Special token handling breaks idempotency of sentencepiece due to extra spaces

Question

Special token handling breaks idempotency of sentencepiece due to extra spaces

cat-state opened this issue a month ago · 4 comments

Sentenpiece tokenizers have the property that Decode(Encode(Normalize(input))) == Normalize(input).. This property is very useful when combining and re-inferring prompts.
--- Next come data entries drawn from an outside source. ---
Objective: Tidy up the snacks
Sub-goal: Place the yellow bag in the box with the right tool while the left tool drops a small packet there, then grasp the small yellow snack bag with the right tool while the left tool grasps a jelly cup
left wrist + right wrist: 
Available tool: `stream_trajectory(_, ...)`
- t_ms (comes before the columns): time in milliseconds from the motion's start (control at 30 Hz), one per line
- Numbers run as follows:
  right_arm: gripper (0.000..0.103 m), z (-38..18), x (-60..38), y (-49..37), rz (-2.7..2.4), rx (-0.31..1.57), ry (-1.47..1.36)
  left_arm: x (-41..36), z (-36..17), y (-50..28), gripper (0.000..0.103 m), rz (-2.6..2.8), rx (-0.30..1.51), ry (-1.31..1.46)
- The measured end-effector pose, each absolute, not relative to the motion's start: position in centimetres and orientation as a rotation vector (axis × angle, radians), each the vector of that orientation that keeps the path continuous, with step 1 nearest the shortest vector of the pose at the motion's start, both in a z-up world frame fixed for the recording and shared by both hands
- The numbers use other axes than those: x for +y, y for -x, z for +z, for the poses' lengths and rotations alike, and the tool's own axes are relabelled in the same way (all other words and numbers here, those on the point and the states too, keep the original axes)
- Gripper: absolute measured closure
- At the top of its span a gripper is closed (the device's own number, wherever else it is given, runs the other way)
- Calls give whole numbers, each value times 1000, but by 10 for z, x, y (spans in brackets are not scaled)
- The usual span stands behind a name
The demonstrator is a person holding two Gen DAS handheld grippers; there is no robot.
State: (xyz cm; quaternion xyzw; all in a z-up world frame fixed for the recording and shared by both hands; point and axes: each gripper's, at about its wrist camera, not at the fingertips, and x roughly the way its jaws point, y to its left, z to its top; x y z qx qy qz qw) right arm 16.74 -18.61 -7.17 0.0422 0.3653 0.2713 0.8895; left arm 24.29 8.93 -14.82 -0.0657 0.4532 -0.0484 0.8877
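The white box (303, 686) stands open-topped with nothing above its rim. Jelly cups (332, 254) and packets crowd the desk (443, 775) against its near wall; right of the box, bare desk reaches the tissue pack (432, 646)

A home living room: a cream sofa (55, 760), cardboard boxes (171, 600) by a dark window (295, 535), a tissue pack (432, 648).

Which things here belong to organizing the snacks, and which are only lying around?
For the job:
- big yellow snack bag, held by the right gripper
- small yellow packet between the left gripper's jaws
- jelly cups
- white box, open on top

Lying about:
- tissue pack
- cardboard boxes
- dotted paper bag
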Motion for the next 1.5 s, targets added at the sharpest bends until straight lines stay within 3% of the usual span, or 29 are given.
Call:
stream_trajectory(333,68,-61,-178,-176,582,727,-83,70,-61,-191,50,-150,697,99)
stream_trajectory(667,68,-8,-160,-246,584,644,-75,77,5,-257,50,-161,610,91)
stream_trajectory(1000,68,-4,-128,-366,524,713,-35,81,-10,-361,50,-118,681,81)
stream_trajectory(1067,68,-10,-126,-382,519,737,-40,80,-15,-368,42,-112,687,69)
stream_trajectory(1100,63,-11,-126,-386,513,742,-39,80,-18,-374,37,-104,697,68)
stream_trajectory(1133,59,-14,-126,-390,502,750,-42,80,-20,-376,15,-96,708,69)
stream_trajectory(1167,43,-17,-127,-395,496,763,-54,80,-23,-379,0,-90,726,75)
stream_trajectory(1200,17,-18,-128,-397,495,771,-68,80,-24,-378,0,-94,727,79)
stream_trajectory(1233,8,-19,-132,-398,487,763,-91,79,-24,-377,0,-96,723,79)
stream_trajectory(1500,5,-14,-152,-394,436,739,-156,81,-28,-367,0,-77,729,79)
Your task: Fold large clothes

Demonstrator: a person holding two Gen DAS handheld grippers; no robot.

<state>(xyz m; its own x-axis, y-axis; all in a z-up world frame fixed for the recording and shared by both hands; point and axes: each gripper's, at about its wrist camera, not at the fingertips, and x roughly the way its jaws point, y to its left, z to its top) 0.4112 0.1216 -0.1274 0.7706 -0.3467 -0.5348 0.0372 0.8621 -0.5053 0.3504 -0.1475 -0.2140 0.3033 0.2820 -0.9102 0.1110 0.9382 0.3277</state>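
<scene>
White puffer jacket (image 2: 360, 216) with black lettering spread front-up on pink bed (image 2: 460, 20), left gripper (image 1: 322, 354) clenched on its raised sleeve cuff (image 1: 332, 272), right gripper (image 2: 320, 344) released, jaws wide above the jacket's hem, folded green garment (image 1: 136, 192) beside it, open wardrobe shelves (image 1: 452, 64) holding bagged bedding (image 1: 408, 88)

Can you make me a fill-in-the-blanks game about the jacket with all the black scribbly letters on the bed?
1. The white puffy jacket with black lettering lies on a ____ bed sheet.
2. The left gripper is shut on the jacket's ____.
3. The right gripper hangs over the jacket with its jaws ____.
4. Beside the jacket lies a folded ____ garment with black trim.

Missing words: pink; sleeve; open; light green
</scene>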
However, when used through tokenizers with special tokens added for BOS/EOS etc, tokenizers will inject an extra space around special tokens when decoding - i.e, <s>A will become <s> A, which when encoded and decoded will become <s> A, <s> A, etc.

A previous issue was raised about this but incorrectly closed as intended behavior/unfixable: #1237 . Although not all tokenizers have this property, sentencepiece is very widely used now due to llama and mistral so it would make sense for this behavior to be preserved.

There could be two fixes for this: either not add the extra space, or tokenize <s> A the same as <s>A (i think could be accomplished by changing the AddedToken params for these tokens.

Answer 1 · 2024-05-17T12:05:57.000Z

Do you have a reproducer?
I'd love to fix it, but I'm not sure this is still happening

Answer 2 · 2024-05-17T12:06:27.000Z

Llama based tokenizer don't have this issue anymore and was fixed by the metaspace refactoring.

Answer 3 · 2024-05-17T12:06:54.000Z

Are you using legacy=False (mistral does not)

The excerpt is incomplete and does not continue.